18. Челки-озеро (продолжение).
В 1918 году под Выборгом Лейно попал в плен – уж так сложились звезды. Теперь бы такой вольности он себе не позволил. Тут же суд, военно-полевой, как водится: «Расстрелять». Но случившийся на суде англичанин возмутился: «За что? Какие ваши доказательства?» «А просто так!» – сказал суд, но сначала отложил экзекуцию на пару часов для сбора доказательств, потом на день, потом – на неделю. Не хотели они давать повод англичанину думать, что финский суд неевропейский и недемократичный.

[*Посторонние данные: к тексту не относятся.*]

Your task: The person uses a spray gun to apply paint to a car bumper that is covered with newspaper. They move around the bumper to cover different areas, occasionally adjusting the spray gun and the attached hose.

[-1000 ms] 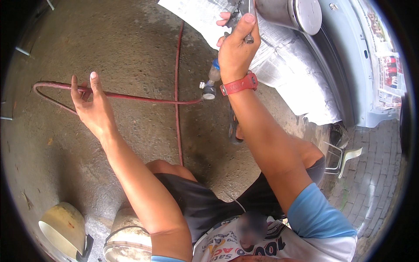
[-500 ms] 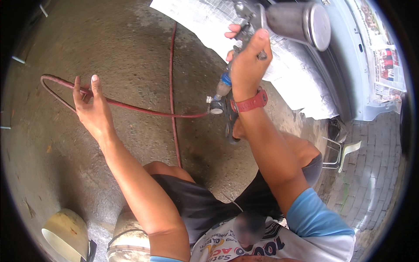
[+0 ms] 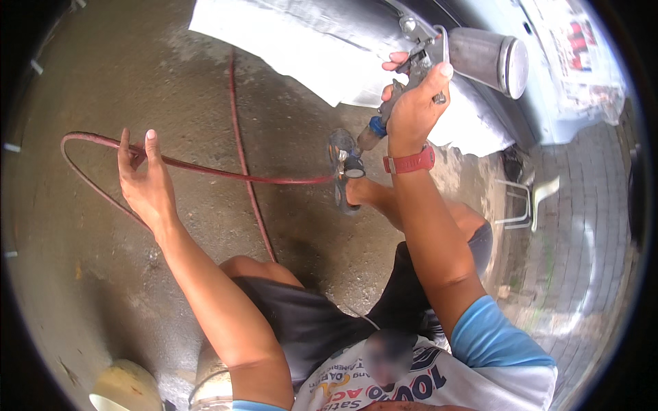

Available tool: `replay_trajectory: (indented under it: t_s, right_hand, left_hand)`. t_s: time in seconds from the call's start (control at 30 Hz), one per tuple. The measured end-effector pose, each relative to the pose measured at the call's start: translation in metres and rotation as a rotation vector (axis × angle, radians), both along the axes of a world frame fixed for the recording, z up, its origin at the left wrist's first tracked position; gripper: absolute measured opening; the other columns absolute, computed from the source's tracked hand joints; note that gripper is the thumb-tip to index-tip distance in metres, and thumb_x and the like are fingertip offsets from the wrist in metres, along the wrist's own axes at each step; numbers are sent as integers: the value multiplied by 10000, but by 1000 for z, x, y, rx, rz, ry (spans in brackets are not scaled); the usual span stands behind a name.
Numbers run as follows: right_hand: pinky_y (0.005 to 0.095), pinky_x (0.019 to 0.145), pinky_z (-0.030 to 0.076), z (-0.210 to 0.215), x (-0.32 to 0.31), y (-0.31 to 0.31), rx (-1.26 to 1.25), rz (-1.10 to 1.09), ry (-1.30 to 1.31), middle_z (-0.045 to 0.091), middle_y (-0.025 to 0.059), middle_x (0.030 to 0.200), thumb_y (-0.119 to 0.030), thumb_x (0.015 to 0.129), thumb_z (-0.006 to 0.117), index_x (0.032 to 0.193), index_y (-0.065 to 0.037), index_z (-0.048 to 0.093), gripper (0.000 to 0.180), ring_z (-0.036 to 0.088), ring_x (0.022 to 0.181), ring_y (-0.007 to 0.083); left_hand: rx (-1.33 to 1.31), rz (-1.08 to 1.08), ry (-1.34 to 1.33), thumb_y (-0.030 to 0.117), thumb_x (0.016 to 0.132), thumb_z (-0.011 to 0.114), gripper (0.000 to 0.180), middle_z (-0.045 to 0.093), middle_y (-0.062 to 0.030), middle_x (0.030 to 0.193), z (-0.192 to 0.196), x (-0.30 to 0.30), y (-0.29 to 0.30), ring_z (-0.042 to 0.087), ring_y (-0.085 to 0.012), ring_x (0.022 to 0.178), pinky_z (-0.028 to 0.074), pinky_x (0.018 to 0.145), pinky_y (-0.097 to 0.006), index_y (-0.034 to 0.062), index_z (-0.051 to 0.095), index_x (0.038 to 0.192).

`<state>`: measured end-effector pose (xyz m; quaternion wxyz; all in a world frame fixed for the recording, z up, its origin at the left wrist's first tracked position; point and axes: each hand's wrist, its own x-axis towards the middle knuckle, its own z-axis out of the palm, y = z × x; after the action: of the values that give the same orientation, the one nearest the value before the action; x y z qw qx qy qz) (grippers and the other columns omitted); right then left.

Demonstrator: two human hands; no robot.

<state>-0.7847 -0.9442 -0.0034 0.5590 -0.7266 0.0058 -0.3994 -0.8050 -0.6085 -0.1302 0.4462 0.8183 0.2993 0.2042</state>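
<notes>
My right hand [image 3: 415,113], with a red watch on its wrist, is closed round the handle of a spray gun [image 3: 426,56]. A metal cup [image 3: 483,60] sticks out from the gun to the right. Below the handle hang a filter with a blue collar [image 3: 377,126] and a round gauge [image 3: 354,168]. From there a red air hose [image 3: 274,180] runs left to my left hand [image 3: 147,188], which holds it between thumb and fingers. Beyond that hand the hose bends into a loop.
White masking sheets [image 3: 295,48] cover part of a vehicle body [image 3: 569,130] ahead. Another stretch of red hose [image 3: 243,147] crosses the concrete floor. A white chair [image 3: 541,195] stands at the right on paving. Two buckets, one yellowish [image 3: 127,383], one whitish [image 3: 211,383], stand at lower left.
My right hand and the spray gun have shifted right and slightly down in the view. The sheets and floor hose appear further left. Both grips look the same.
</notes>
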Motion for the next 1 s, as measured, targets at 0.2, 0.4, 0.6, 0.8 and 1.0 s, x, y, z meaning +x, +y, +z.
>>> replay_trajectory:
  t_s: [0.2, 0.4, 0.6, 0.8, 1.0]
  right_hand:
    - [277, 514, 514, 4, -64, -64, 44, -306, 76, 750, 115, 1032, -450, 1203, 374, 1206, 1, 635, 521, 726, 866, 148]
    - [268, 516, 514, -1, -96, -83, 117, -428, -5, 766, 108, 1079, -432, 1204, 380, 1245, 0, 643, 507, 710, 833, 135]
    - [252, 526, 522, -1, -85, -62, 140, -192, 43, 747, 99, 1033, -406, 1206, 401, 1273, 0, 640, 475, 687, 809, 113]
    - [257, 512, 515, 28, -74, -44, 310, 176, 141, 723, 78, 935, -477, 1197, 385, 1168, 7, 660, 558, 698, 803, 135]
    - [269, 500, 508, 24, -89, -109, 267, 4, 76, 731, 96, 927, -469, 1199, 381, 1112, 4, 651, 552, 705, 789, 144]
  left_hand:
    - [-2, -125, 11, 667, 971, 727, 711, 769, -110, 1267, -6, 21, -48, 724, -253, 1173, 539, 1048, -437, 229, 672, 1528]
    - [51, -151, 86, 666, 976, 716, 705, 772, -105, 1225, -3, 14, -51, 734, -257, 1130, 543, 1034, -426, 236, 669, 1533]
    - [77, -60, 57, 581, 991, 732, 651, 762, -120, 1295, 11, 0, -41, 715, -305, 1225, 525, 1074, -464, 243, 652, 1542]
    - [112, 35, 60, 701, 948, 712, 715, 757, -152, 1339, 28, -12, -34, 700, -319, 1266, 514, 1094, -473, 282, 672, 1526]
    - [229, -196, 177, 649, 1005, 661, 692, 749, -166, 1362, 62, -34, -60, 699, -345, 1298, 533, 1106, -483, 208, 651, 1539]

А несчастного Лейно каждый раз при этом исправно водили на расстрел. В первый раз он описался, во второй раз упал в обморок, в третий раз вспотел, в четвертый раз – привык.
Тут сделалось не до расстрелов, военные действия обострились, карельских беженцев надо было по концлагерям сортировать и все такое. Лейно отправили в крепость ждать своей участи. Там уже таких, как он, смертников, сидело несколько десятков сотен. Начальство совещалось, а они думали о своей судьбе.
А чего тут думать? Либо соблюдай закон и покорись, либо не соблюдай закон и будь вне его. Тогда жить становится веселее, но гораздо короче, ибо все государства блюдут законы, которые они придумывают, пусть даже те отдают душком рабовладельчества. Законы Господа тут не катят. Государства в этом плане ужасно солидарны. Отверженным нет места ни в одном из них. Но Лейно все же решил рискнуть, тем более по соседству зарождалась Россия новой формации, где любые борцы с мировой буржуазией могли быть приняты, а не уничтожены – по крайней мере на время этого самого зарождения.
Лейно и сокамерников перегоняли, как скот, с одной тюрьмы в другую, от крепости к крепости. С цементного мешка убежать сложно. В каторжных централах ворота широко открываются только внутрь. Проще, конечно, когда идет перегон. Это понимали и страдальцы, и тюремщики. На каждых пять заключенных на время марша приходилось по конвоиру.